With 6 people on board, 25% water is not going to last long. Similarly with 25% fuel. You need to shed a bit more weight. Do you have removable carpets? Every little bit helps.

DavidL


----------



## peribro (Sep 6, 2009)

As has been mentioned before, the easiest way to get peace of mind is to uprate the weight. I think SVTech can increase your weight to 5,200kgs. However you need to watch your individual axle weights carefully - particularly the rear ones.


----------



## 91502 (May 1, 2005)

dalspa said:


> You could leave one of the (large) gaslow bottles at home -


Or one of the children? 
By next year they will have all grown a few KG so you will have no option.
Sell a child or the motorhome?


----------



## dalspa (Jul 1, 2008)

I think Lucy is preparing for the "off" this weekend, so SVtech isn't an option at the moment.

DavidL


----------



## bigcol (Jan 22, 2010)

As has been posted above,the ticket is merely what you weighed on the day.Have seen lorries/motorhomes/caravans beings weighed in lay byes,service stations,testing stations etc.But ,you have be unlucky to be stopped.I have only been pulled twice (in a lorry both times),that was when i was driving full time.Have you given any thought to seeing if the van can be up-rated? Had ours done without having any modifications done,so was just a paper exercise,but ,now don't have to worry about being overweight.Colin


----------



## ob1 (Sep 25, 2007)

Snunkie said:


> EJB said:
> 
> 
> > If you are overweight when travelling and get stopped a piece of paper won't help.
> ...


......................

Snunkie - Have you weighed your front end? Unusual I know but this is where the trouble is with that model. Ours was near the limit on the front end and we were only two up!


----------



## Mrplodd (Mar 4, 2008)

If you are ever stopped for a weight check there are only two figures the Rozzer/VOSA awill be interested in.

1. The numbers on your vehicle plate
2. The numbers shown on the weighbridge 

If the numbers at 2 are lower than the numbers at 1 you dont have a problem.

If the numbers (any nof them) at 2 are HIGHER than at 1 then you DO have a problem.

Any earlier weight tickets are just bits of paper, they prove what your MH weighed when the ticket was produced. Since then you could have added anything you fancied couldnt you???

Its is VERY rare (but not unknown) for MH's to be pulled for a weight check. The authorities are FAR more interested in overloaded trucks because its them that knacker roads, not piddly little motohomes !!

An HGV thats 10% overweight is carrying over 4 TONNES extra weight, Thats the weight of my motorhome when its fully laden !!!

10% over on my MH is 400Kg thats the thick end of half a tonne!!

The thing I always used to look for on MH's was the rear tyres/axle.
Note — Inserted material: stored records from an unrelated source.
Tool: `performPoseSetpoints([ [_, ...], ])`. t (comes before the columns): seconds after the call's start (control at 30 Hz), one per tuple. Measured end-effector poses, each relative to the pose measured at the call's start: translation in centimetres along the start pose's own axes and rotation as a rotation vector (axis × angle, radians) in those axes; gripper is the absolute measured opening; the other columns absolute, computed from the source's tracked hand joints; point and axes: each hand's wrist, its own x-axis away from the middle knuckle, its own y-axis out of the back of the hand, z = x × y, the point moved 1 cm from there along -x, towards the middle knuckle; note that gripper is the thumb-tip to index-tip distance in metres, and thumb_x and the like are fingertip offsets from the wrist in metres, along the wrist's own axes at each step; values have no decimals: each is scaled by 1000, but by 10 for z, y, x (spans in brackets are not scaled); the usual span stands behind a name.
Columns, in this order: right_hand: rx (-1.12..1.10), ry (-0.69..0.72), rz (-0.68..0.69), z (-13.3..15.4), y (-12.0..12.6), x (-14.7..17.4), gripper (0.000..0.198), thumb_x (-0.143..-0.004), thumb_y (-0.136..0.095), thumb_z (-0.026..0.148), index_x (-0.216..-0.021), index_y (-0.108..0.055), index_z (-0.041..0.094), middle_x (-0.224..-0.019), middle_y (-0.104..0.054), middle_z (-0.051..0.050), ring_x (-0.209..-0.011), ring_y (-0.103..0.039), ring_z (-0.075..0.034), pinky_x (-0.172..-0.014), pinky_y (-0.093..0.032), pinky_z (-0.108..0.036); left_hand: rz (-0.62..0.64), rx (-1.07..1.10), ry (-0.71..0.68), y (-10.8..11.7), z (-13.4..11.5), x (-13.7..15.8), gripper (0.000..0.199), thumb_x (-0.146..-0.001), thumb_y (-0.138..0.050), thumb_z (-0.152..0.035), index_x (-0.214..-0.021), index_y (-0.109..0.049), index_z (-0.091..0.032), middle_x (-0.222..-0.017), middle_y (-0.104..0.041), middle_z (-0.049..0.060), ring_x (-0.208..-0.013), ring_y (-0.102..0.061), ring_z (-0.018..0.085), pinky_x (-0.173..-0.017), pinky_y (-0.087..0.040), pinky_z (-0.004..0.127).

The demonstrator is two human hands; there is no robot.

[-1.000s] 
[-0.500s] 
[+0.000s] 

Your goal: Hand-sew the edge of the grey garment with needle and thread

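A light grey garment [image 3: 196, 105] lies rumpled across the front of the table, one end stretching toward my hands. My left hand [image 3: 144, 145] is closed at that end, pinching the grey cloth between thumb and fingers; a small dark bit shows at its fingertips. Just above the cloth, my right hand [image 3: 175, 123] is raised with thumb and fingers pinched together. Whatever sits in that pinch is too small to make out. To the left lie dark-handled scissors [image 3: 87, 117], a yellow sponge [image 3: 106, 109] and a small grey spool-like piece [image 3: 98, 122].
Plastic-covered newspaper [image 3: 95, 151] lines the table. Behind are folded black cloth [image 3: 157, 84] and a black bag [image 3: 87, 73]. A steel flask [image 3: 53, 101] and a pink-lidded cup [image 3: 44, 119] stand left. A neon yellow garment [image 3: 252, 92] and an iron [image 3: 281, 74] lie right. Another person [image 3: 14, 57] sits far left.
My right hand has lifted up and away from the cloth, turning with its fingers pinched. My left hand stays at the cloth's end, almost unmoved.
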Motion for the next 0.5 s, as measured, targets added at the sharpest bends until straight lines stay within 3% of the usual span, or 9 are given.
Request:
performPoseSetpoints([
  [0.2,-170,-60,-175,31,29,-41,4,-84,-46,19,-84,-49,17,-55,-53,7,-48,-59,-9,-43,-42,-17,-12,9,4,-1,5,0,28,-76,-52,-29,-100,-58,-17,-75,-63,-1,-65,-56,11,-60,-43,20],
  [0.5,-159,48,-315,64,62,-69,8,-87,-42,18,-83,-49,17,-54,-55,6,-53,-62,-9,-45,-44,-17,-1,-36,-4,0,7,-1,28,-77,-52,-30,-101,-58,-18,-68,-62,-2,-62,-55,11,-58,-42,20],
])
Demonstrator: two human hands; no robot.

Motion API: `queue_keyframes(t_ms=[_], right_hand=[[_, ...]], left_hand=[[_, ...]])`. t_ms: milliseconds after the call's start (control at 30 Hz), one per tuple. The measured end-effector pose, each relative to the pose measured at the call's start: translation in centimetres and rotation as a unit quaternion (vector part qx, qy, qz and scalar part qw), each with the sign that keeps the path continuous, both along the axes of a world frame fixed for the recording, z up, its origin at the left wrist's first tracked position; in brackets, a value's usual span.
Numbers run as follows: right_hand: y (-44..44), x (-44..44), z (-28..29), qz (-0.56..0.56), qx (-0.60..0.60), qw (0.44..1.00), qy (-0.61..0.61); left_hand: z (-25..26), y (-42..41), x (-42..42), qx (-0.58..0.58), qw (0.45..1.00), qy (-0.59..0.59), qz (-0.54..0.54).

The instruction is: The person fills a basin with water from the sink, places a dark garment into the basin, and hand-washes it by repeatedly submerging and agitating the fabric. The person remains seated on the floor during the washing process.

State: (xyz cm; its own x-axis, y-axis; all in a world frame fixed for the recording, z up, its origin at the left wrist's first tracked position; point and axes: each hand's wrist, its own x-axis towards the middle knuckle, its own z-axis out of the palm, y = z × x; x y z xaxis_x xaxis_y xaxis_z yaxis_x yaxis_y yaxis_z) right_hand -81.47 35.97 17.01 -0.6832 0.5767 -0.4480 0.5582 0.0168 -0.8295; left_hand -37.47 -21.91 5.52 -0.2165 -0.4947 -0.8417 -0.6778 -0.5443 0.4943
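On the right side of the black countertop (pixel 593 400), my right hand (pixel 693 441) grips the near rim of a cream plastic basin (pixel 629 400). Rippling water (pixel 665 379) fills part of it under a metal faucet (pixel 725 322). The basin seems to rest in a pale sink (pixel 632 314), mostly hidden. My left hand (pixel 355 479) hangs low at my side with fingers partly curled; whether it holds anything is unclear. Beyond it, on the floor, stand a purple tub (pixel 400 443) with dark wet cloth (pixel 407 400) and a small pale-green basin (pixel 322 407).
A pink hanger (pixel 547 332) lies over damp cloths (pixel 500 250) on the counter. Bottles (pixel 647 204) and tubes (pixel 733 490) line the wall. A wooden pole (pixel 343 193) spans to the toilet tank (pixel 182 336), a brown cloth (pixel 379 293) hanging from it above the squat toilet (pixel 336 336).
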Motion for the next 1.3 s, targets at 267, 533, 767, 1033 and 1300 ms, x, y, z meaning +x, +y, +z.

Did the vehicle look to be dragging its ar** along the road?? If it did then there would be a reason :wink: , usually too much weight (as in a BMW 850 motorcycle on a rack at the back of a Talbot 3500Kg vehicle  , yep seen it more than once, collosal rear axle overload). 
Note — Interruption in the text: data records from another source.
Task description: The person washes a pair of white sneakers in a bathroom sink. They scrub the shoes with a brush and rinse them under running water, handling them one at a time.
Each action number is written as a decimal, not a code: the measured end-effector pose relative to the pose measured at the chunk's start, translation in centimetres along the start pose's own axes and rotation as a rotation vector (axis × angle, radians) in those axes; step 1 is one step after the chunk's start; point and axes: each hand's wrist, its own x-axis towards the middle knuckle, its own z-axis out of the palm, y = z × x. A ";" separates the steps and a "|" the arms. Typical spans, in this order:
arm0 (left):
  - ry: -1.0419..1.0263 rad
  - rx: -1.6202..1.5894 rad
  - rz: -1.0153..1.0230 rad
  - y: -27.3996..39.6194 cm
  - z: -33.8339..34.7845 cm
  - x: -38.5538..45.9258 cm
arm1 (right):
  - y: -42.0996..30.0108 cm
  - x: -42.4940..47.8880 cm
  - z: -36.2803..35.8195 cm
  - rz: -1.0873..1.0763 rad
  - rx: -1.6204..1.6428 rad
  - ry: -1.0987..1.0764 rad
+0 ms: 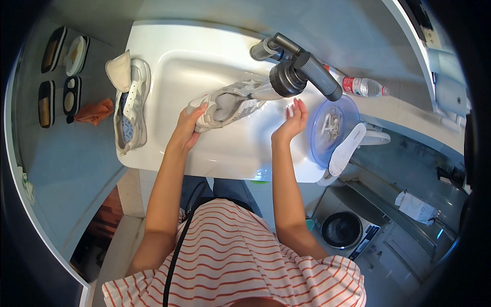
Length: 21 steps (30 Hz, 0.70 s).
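My left hand [191,124] grips the heel of a light grey and white sneaker [226,109], held over the white washbasin [215,153]. The shoe's opening faces up, and no lace is seen in it. Its toe end lies beneath the black faucet head [287,80], which partly covers it. To the right of the shoe, my right hand [290,121] is raised with the palm up and fingers loosely curled. A small white patch shows between those fingers; I cannot tell what it is. A matching sneaker [132,107] lies on the basin's left rim, tongue pulled out.
A blue translucent tub [315,142] with white shoelaces [332,123] stands at the right, a white insole [347,149] against its edge. Behind it lies a plastic bottle [364,86]. An orange cloth [94,112] hangs left, near wall-mounted holders [46,103]. A washing machine [341,230] stands lower right.
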 end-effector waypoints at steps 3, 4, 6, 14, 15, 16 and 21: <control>0.036 0.057 0.055 0.5 0.5 -0.9 | -1.8 -2.8 0.7 -0.469 -0.219 -0.268; 0.049 0.083 0.075 0.6 0.6 -1.0 | -2.5 -3.7 1.5 -0.664 -0.278 -0.467; 0.042 0.058 0.072 0.6 0.3 -1.0 | -4.1 -6.0 3.3 -0.655 -0.356 -0.828; 0.000 0.054 0.048 0.5 0.0 -0.9 | -3.7 -7.2 6.4 -0.764 -0.719 -1.281; -0.004 0.070 0.040 0.4 -0.2 -0.7 | -3.8 -7.2 6.3 -0.766 -0.743 -1.274; -0.008 0.085 0.033 0.2 -0.3 -0.6 | -4.0 -7.1 6.2 -0.768 -0.766 -1.266; 0.020 0.145 0.017 -0.3 -0.1 -0.8 | -4.8 -5.4 4.5 -0.637 -0.821 -1.325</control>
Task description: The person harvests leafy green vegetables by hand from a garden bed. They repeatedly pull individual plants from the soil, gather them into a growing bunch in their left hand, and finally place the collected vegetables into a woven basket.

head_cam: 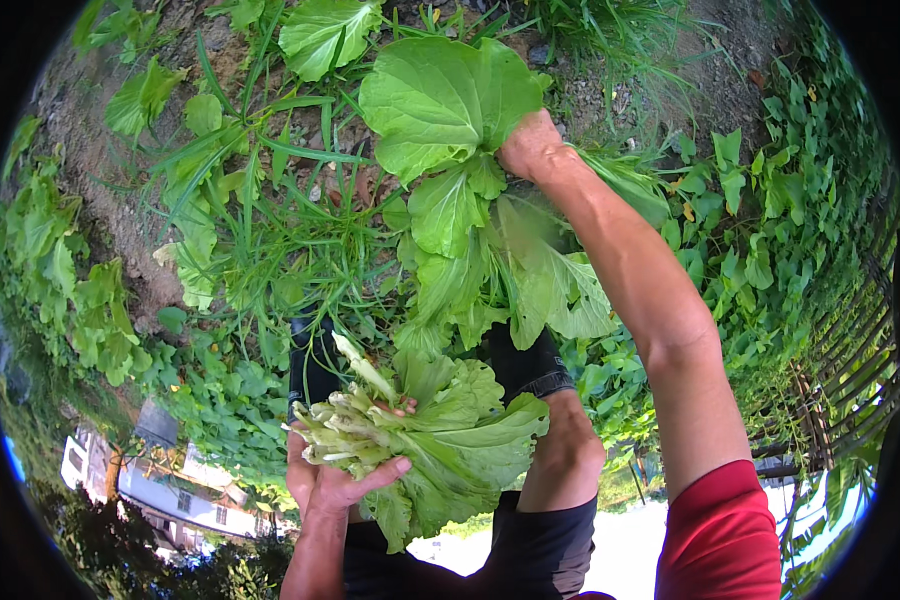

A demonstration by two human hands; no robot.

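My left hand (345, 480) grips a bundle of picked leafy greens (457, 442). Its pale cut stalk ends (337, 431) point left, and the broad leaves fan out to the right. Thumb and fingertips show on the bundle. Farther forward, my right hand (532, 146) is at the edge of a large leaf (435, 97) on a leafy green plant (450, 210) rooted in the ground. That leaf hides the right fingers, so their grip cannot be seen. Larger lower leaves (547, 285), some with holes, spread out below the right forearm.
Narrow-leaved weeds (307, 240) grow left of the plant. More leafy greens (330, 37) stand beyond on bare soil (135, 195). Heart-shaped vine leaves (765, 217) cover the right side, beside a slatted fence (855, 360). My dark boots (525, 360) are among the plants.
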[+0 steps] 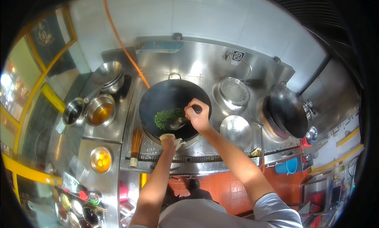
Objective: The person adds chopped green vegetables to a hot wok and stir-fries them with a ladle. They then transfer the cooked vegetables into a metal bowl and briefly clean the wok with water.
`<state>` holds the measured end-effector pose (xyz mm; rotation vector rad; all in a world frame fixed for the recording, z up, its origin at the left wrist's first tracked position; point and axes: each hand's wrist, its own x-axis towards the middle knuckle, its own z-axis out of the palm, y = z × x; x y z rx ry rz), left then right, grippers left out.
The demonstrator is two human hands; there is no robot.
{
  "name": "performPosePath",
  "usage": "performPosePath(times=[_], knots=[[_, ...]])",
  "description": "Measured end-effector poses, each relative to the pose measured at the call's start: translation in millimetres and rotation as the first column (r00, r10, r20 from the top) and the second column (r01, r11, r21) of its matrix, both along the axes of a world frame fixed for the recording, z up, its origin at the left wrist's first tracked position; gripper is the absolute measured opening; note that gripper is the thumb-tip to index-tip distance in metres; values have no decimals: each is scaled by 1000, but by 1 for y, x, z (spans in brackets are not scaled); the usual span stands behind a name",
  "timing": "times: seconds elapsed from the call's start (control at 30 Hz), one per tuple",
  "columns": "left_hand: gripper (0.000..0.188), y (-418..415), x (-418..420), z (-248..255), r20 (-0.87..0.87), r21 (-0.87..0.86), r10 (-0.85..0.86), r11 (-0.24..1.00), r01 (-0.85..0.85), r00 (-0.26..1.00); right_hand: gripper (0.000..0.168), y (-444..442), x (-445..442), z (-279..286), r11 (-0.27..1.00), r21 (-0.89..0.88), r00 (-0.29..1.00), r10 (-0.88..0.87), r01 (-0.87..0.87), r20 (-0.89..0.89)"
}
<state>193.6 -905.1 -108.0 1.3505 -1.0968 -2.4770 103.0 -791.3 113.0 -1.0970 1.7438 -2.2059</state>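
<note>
My right hand grips the dark end of a metal ladle, whose bowl rests against chopped green vegetables in a large black wok. A folded pale cloth lies under my left hand at the wok's near rim; the hand is closed on cloth and rim. Faint steam hangs over the wok. To its left lies a bamboo wok brush.
Left stand a steel bowl of yellow oil, stacked strainers and a bowl of egg yolks. On the right are a perforated skimmer, a covered pot, a faucet and a second wok.
</note>
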Motion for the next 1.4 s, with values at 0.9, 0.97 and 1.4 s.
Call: performPosePath(times=[0.9,0.97,1.4], knots=[[21,32,9,60,-211,-44,184,979,-197,960,17,-12,-21,40,992,-36,986,-112,118,123],[19,51,10,93,-54,0,221,975,-221,974,17,-18,-39,21,976,-31,963,-205,214,176],[21,25,-3,-5,-45,-383,340,863,-330,940,12,-38,-72,27,935,-99,940,-339,340,28]])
That of course can be disguised by fitting Air-ride suspension, so I would then look at the tyres to see if they were bulging. That of course can also be disguised to a certain extent by over inflating the tyres!! Sometimes it was just a gut feeling. 

If you think you might be overweight you probably are, especially if you have a 6 or 7 berth MH. 

I asked the question at the NEC show a year or 2 ago and was told, by a makers rep with a straight face, that although the MH had 6 berths you were expected (by the manufacturers!!) to have the majority of those planning on sleeping in your multi thousand pound motorhome travel in a different vehicle until you all met up on site WTF????    

A really useful rule of thumb is to look under the back and see if the axle is resting on the bump stops !!! Yes I am/was aware some were "spring assister" If there is daylight between them your can be fairly certain you are not over weight.


----------



## bigtree (Feb 3, 2007)

As has been said,ditch one of the gas bottles you don't need it as there are plenty of places to get gas in France.Why the genny when you have all that solar? I will take the Dometic aircon off your hands. :wink:


----------



## 91502 (May 1, 2005)

Ive just been speaking with an ex colleague and I asked him what the targets were at the moment. 
He said that on their last national check they were 
Foreign registered lorries for tachographs offences and non payment of the new road tax.
Local bulk loaders and skip lorries for weight.
Caravans and motorhomes (Main holiday routes) for defects and weight offences.

He said they stopped dozens of caravan and about 75% had defects, (mainly tyres and brakes) and about 30 motorhomes of which over half were overweight and roughly 25% had defects.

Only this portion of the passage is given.